Fiqa ikut tersenyum. "Sekarang, kamu udah berani. Apa yang kamu takutin tapi aku gak tau?"
"Waktu di mana Kafi sama Kaela nikah."
Kalimat itu mampu membuat Fiqa tidak bisa berkata-kata. Menikah muda adalah cita-citanya. Apalagi, ia sudah memiliki hubungan spesial dengan seorang laki-laki yang telah direstui keluarga besarnya.
"Aku tau soal mimpi Kakak buat nikah setelah dapet gelar sarjana. Aku mau nikmatin masa sekarang, di mana kita masih bebas pelukan kayak gini." Dapat Aji rasakan pelukan Fiqa yang semakin mengerat.
"Tapi, Qila masih belum dapet." Fiqa ikut memejamkan kedua matanya.
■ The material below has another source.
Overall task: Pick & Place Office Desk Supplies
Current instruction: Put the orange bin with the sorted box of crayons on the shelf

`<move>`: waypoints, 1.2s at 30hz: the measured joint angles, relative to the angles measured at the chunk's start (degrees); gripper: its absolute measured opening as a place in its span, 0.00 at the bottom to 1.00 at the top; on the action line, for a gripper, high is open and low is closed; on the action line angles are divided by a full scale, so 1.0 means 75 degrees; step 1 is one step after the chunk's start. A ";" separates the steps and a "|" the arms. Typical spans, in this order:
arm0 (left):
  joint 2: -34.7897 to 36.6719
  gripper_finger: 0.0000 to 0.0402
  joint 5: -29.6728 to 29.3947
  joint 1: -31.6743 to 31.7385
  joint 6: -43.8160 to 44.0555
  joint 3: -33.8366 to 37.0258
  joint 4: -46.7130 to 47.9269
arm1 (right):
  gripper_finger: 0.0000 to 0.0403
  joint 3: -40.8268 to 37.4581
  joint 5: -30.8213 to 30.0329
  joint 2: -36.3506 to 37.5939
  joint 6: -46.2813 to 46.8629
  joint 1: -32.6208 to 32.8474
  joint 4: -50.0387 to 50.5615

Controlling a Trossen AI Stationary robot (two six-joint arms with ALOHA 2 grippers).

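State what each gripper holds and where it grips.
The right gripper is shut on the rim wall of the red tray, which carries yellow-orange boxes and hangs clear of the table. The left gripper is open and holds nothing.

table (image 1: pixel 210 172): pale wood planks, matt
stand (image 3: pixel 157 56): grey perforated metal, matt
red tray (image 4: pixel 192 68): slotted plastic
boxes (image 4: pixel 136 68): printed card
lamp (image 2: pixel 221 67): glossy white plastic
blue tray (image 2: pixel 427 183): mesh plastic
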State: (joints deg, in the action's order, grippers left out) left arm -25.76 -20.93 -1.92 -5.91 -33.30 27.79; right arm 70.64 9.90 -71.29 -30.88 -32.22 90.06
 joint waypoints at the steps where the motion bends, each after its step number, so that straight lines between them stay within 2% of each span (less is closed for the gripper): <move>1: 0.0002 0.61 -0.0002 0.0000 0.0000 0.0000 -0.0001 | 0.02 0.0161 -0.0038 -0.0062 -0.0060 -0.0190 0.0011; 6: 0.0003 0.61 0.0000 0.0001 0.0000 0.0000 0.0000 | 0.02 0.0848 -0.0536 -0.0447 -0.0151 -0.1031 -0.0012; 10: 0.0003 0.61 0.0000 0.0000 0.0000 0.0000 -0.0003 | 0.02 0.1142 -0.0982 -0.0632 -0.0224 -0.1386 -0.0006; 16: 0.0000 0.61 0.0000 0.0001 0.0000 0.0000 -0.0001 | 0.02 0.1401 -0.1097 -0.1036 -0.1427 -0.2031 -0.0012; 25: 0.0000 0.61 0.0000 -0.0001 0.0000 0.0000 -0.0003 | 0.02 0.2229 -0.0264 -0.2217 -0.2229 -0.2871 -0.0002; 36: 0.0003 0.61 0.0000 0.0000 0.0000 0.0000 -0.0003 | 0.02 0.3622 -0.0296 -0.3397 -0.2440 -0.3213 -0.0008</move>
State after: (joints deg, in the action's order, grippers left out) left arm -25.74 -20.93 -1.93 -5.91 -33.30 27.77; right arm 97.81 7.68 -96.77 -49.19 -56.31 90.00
Suatu saat nanti, ia akan merindukan momen bersama dengan adiknya yang sangat manja ini.
Pikiran Aji mulai melayang. Kadang, ia merasa sedih karena kakaknya, Qila masih belum juga memiliki seorang kekasih. Bahkan jika ia dilahirkan sebagai seorang laki-laki di luar keluarganya, ia pasti akan jatuh cinta dengan kakaknya itu.
Qila adalah perempuan yang sangat sabar, pengertian, pendengar dan pemberi saran yang baik. Ia tahu, semua orang tua teman kakaknya itu selalu memuji sifat dan sikapnya yang memang patut diacungi jempol.
Secara fisik, Qila juga masuk ke dalam golongan perempuan cantik. Memandang wajahnya tidak akan terasa membosankan. Namun, sampai saat ini, tidak ada satupun laki-laki yang datang ke rumah karena ingin menemui gadis itu.
"Pelukannya udah mulai gak ngajak aku, nih?"
Aji dan Fiqa sama-sama membuka kedua matanya. Ada Qila yang sedang berdiri di hadapan mereka seraya tersenyum. Keduanya pun memeluk Qila secara bersamaan.
"Ya ampun, kalian udah kayak Telutubbies aja." Mel yang melihatnya, tertawa.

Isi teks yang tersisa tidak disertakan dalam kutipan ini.